*Data section:*

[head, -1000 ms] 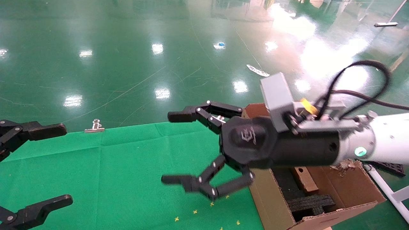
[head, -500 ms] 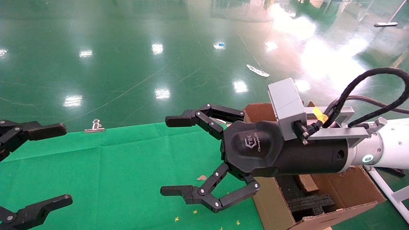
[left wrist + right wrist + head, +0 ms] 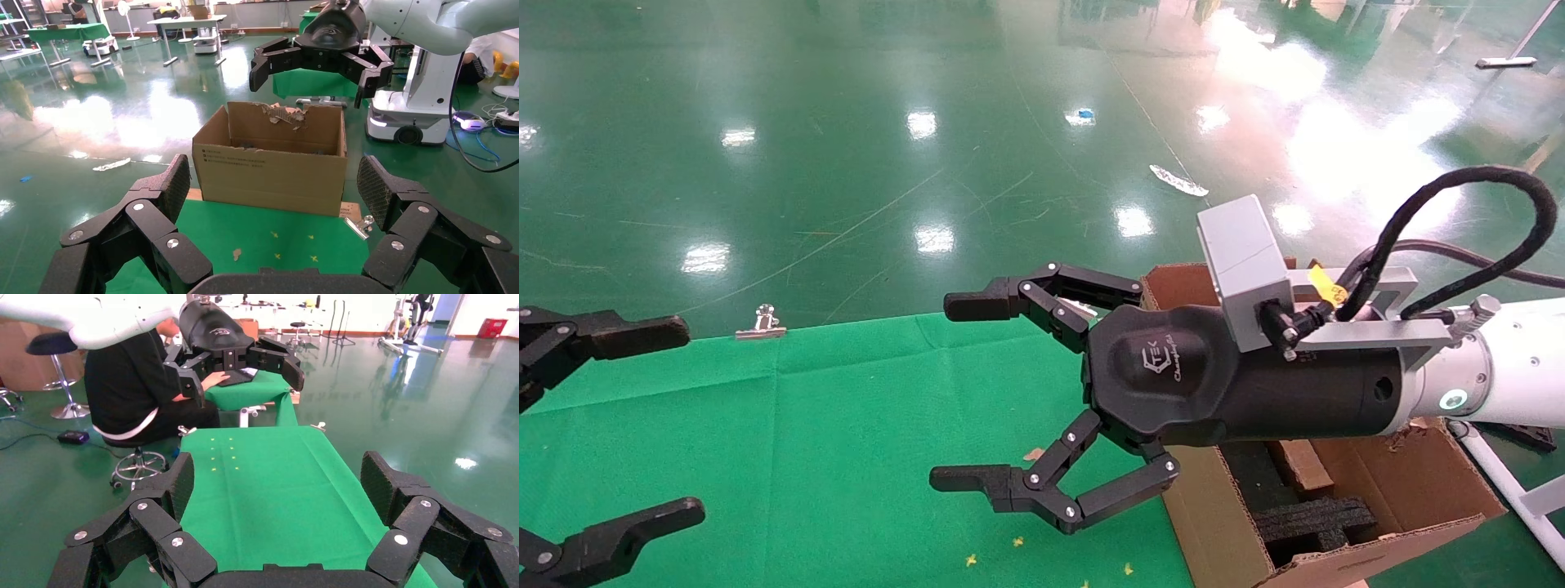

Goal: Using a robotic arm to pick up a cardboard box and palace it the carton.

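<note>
Since half a second ago the right gripper (image 3: 973, 390) has edged slightly toward the carton (image 3: 1214, 523) and its cable loop has risen; otherwise little has shifted.

The green cloth (image 3: 805, 441) spreads out beside the carton, which stands at the cloth's right edge with its flaps up and torn. Black foam (image 3: 1316, 523) lines the inside of the carton. The robotic arm (image 3: 1500, 376), white with a green ring light, reaches across the carton's open top, and a grey camera block (image 3: 1242, 257) sits on it above the carton's far wall.

The right gripper hangs above the cloth just off the carton's left wall, its fingers (image 3: 977, 304) spread wide and holding nothing. The left gripper (image 3: 609, 425) waits at the far side of the cloth from the carton, also spread wide and empty; from its own wrist the carton (image 3: 272, 162) shows with black printing on its side.

The cardboard box (image 3: 1299, 464) lies inside the carton, next to the foam, partly hidden under the arm. A metal clip (image 3: 761, 327) sits on the cloth's back edge, well away from the carton. Small yellow marks (image 3: 1017, 541) dot the cloth near the carton's left wall.
</note>
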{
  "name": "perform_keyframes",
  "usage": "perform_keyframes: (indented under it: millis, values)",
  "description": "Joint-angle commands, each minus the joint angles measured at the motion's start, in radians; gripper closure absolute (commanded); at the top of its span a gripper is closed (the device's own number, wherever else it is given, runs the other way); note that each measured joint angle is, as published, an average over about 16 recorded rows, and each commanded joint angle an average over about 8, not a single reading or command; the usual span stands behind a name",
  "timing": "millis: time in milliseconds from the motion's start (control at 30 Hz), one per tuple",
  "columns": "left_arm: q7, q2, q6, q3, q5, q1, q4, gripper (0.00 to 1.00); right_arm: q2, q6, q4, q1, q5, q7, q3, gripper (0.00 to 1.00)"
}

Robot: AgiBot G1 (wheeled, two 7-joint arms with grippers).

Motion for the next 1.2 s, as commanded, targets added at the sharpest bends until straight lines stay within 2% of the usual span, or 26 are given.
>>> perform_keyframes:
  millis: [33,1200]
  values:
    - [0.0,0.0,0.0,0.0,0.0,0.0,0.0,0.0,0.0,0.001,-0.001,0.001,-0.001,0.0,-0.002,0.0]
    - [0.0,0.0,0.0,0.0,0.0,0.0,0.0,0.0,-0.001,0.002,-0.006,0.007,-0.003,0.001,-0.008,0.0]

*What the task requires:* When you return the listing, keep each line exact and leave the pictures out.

*Written reply:*
[head, -1000 ms] 
[head, -500 ms] 
[left wrist + right wrist + head, +0 ms] 

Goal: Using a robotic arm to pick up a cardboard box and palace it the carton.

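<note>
Since half a second ago the right gripper (image 3: 973, 390) has edged slightly toward the carton (image 3: 1214, 523) and its cable loop has risen; otherwise little has shifted.

The green cloth (image 3: 805, 441) spreads out beside the carton, which stands at the cloth's right edge with its flaps up and torn. Black foam (image 3: 1316, 523) lines the inside of the carton. The robotic arm (image 3: 1500, 376), white with a green ring light, reaches across the carton's open top, and a grey camera block (image 3: 1242, 257) sits on it above the carton's far wall.

The right gripper hangs above the cloth just off the carton's left wall, its fingers (image 3: 977, 304) spread wide and holding nothing. The left gripper (image 3: 609, 425) waits at the far side of the cloth from the carton, also spread wide and empty; from its own wrist the carton (image 3: 272, 162) shows with black printing on its side.

The cardboard box (image 3: 1299, 464) lies inside the carton, next to the foam, partly hidden under the arm. A metal clip (image 3: 761, 327) sits on the cloth's back edge, well away from the carton. Small yellow marks (image 3: 1017, 541) dot the cloth near the carton's left wall.
</note>
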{
  "name": "perform_keyframes",
  "usage": "perform_keyframes: (indented under it: millis, values)",
  "description": "Joint-angle commands, each minus the joint angles measured at the motion's start, in radians; gripper closure absolute (commanded); at the top of its span a gripper is closed (the device's own number, wherever else it is given, runs the other way); note that each measured joint angle is, as published, an average over about 16 recorded rows, and each commanded joint angle an average over about 8, not a single reading or command; the usual span stands behind a name",
  "timing": "millis: time in milliseconds from the motion's start (control at 30 Hz), one per tuple",
  "columns": "left_arm: q7, q2, q6, q3, q5, q1, q4, gripper (0.00 to 1.00); right_arm: q2, q6, q4, q1, q5, q7, q3, gripper (0.00 to 1.00)"
}

Robot: AgiBot G1 (wheeled, two 7-joint arms with grippers).

Motion for the next 1.2 s, as commanded, targets added at the sharpest bends until straight lines stay within 2% of the usual span, or 26 are given.
>>> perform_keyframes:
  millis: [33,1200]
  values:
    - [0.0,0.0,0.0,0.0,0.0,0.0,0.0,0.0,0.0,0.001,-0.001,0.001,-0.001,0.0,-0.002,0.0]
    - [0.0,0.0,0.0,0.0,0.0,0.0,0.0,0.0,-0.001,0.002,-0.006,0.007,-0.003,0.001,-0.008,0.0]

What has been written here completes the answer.